Les conseillers siégeant à la commission de la Justice, de la Législation et des Droits de l’homme de la seconde Chambre du Parlement ont approuvé, le lundi 20 avril à la majorité, le projet de loi n° 16.22 relatif à l’organisation de la profession des adouls. Une étape législative, marquée par la présence d’Abdellatif Ouahbi, ministre de la Justice, qui s’inscrit dans un contexte professionnel particulièrement tendu, alors qu’une grande partie «des professionnels du notariat adoulaire rejette fermement le texte», indique Al Akhbar de ce mercredi 22 avril.
Le projet de loi a recueilli l’assentiment de sept conseillers, trois s’étant abstenus, aucune opposition n’ayant été enregistrée. Un vote qui permet de faire passer sans trop de remous cette étape du processus législatif de ce texte de loi en préparation, mais qui ne reflète pas l’ampleur des tensions qu’il génère à l’extérieur du Parlement. En ce qui concerne les amendements, le gouvernement a accepté plusieurs propositions de membres de la commission, portant principalement sur les dispositions de l’article 5, qui a été modifié afin d’élargir les conditions d’exemption du concours d’accès à la profession, celles de l’attribution d’un stage et de celles de l’examen de fin de stage.

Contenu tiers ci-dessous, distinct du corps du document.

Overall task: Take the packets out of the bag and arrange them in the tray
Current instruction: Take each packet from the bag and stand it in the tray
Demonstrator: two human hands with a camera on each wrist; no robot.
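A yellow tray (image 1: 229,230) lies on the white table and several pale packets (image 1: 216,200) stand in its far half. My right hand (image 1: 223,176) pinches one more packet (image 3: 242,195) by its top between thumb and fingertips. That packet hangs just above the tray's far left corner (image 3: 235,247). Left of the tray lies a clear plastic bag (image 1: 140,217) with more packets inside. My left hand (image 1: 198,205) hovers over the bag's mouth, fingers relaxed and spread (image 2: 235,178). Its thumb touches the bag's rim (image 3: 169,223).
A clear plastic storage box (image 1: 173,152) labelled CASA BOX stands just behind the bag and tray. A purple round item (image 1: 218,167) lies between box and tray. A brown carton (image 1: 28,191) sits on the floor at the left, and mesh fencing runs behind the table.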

Désormais, les magistrats ayant exercé leurs fonctions avant leur démission ou leur départ à la retraite, à condition que celui-ci ne soit pas motivé par des raisons disciplinaires, pourront en bénéficier. Cette mesure s’étend aussi aux anciens adouls ayant quitté leur profession pour des motifs ne portant pas atteinte à leur honorabilité. Les modifications concernent aussi les dispositions de l’article 36, où la responsabilité des adouls est redéfinie. Ceux-ci «ne peuvent plus être tenus pour responsables de manière absolue de tout ce qui figure dans les actes et attestations, mais uniquement des déclarations et données contraires à celles fournies par les parties», signale le quotidien. Un ajustement que certains observateurs considèrent comme «une avancée vers un meilleur équilibre juridique dans la répartition des responsabilités», écrit Al Akhbar.
Dans ses dispositions, l’article 101 a lui aussi fait l’objet d’une révision. Il y est désormais précisé que «l’exercice des fonctions des adouls s’effectue sous la supervision du juge chargé du notariat, en coordination avec le président du conseil régional des adouls», ce qui permet, selon Al Akhbar, de rendre plus efficients «les mécanismes de gouvernance professionnelle et d’instaurer un équilibre entre le contrôle judiciaire et l’autorégulation de la profession».
Lors de la présentation du projet de loi, le ministre de la Justice a souligné que ce texte de loi «s’inscrit dans le cadre de la réforme du système judiciaire et vise à rehausser la profession des adouls». Parmi ses mesures phares, la révision des conditions d’accès à la profession, la création d’instituts spécialisés dans la formation, l’instauration d’une obligation de formation continue, ainsi que l’ouverture de la profession à de nouvelles compétences. Le projet de loi prévoit également dans ses dispositions de créer un «organe national des adouls doté de la personnalité morale», indique Al Akhbar, «tout en renforçant ses instances représentatives et en favorisant la présence des femmes en son sein». Toutefois, signale le quotidien, «ces assurances gouvernementales n’ont pas apaisé la colère des adouls», car «la validation du texte en commission a coïncidé avec l’organisation d’un sit-in massif devant le Parlement à Rabat, à l’appel de l’Association nationale des adouls».
Des centaines de représentants de cette profession libérale, de différentes Cours d’appel du Royaume, ont participé à cette mobilisation. Les manifestants ont brandi des pancartes et scandé des slogans où ils exigeaient «le retrait du projet de loi» et son «renvoi à la table des négociations», estimant, indique Al Akhbar, que «plusieurs de ses dispositions portent atteinte à l’essence même de la profession» et «limitent son indépendance». Les adouls critiquent tout particulièrement «l’élargissement des mécanismes de contrôle et d’inspection» qui leur échoient, ainsi que ce qu’ils qualifient de «caractère répressif du texte de loi». Ils estiment que le nombre d’articles prévoyant des sanctions à leur encontre est élevé, ce qu’ils jugent, signale le quotidien, «incompatible avec la philosophie de régulation de la profession».